Comme on s’en doute, c’est surtout dans les terrains de jeux des Montréalais que sont la Montérégie, les Cantons-de-l’Est et les Lau­rentides que naissent ces offensives citoyennes, là où les pressions humaines sont les plus fortes, là où des promoteurs disposent d’un bassin potentiel de villégia­teurs et de résidents. Grâce à la mobilisation des citoyens, des propriétaires contigus accordent désormais des servitudes de conservation sur leurs terres, des municipalités embarquent d’elles-mêmes dans des projets de conservation ou de bandes vertes lors du développement du territoire, et il existe des incitatifs fiscaux pour que les propriétaires offrent certains de leurs terrains au bénéfice de fiducies foncières.

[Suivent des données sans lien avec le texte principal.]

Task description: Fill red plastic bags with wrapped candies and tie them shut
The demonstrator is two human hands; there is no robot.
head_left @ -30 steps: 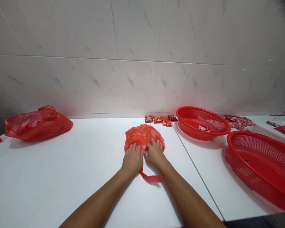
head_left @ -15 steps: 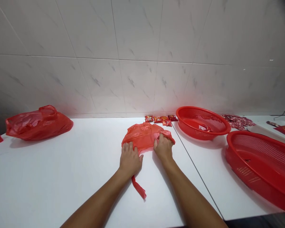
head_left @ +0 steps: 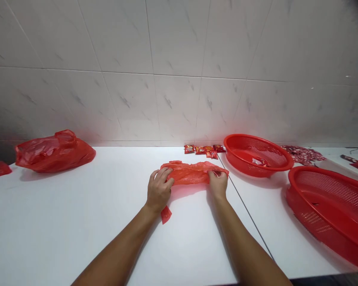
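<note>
A thin red plastic bag [head_left: 191, 174] is stretched sideways just above the white table [head_left: 77, 222], in the middle of the view. My left hand [head_left: 158, 190] is closed on its left edge, and a loose red handle strip [head_left: 166, 214] hangs below that hand. My right hand [head_left: 218, 183] is closed on the bag's right edge. The two hands are apart, with the bag pulled taut between them.
A stuffed red plastic bag [head_left: 55, 151] lies at the far left by the tiled wall. Several small red packets [head_left: 204, 149] sit against the wall. Two red mesh baskets stand at right, a smaller one [head_left: 258, 155] and a larger one [head_left: 331, 210]. More red packets [head_left: 301, 153] lie behind them.
My hands were together, pressing the bag flat on the table. They have moved apart, taken the bag's edges and lifted and stretched it sideways. The handle strip has swung under my left hand.
</note>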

Cela dit, il y a un hic: une fois les zones protégées, encore faut-il pouvoir les entretenir et financer leur pérennité, ce qui n’est pas une sinécure. Ainsi, la fiducie foncière du mont Pinacle ne donne accès à ses sentiers qu’à ses membres, pour des activités d’interprétation ou sur demande, tandis qu’un projet de développement de 286 condos risque de voir le jour aux limites du territoire de la réserve Alfred-Kelly, dans la municipalité voisine de Piedmont, faute de liquidités pour acheter les terrains convoités…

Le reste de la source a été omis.